Nyeri otot dan kolik yang sedang hingga berat terutama pasca operasi
dimana membutuhkan kombinasi dengan tranquilizer.
b. Kontraindikasi danalgin
1) Bayi yang berumur dibawah 6 bulan
2) Ibu hamil dan menyusui
3) Depresi pernafasan
4) Penderita dengan tekanan sistolik <100 mmHg
5) Gangguan pulmoner akut
6) Glaukoma
7) Psikosis akut
7. Dosis terapeutik danalgin
Sediaan obat danalgin adalah kaplet yaitu kapsul tablet.
Penggunaanya:
Dewasa: 1 kaplet tiap 6-8 jam perhari. Maksimal 6 kaplet dalam satu hari.
D. Referensi
Hardman, J., Limbird, L., Gilman, A., 2007, Dasar Farmakologi Terapi Vol.1,
EGC, Jakarta
Gunawan, S.G., Nafrialdi, R.S., Elysabeth., 2007, Farmakologi dan Terapi,
Departemen Farmakologi dan Teurapeutik FK-UI, Jakarta.

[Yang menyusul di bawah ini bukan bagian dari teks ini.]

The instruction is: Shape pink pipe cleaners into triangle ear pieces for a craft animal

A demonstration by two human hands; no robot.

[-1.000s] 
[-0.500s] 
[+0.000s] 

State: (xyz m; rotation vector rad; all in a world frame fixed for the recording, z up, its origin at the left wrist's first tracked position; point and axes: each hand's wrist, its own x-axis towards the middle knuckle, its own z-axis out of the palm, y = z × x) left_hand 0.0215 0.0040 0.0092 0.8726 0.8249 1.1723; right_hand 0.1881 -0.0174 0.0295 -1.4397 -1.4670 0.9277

Guyton, A.C., Hall, J.E., 2006, Medical Physiology 11th ed, Elsevier Inc, China.
Rang, H.P., Dale, M.M., Ritter, J.M., and Moore, P.K., 2003, Pharmacology 5th
ed, Churchill Livingstone, UK.
Sherwood, L., 2007, Human Physiology 6 th ed, Thomson Books/ Cole, China.
Tjay, T. N., Rahardja, K., 2007, Obat-Obat Penting: Khasiat, Penggunaan, dan
Efek-Efek Sampingnya, Edisi 6, PT Elex Media Komputindo, Jakarta.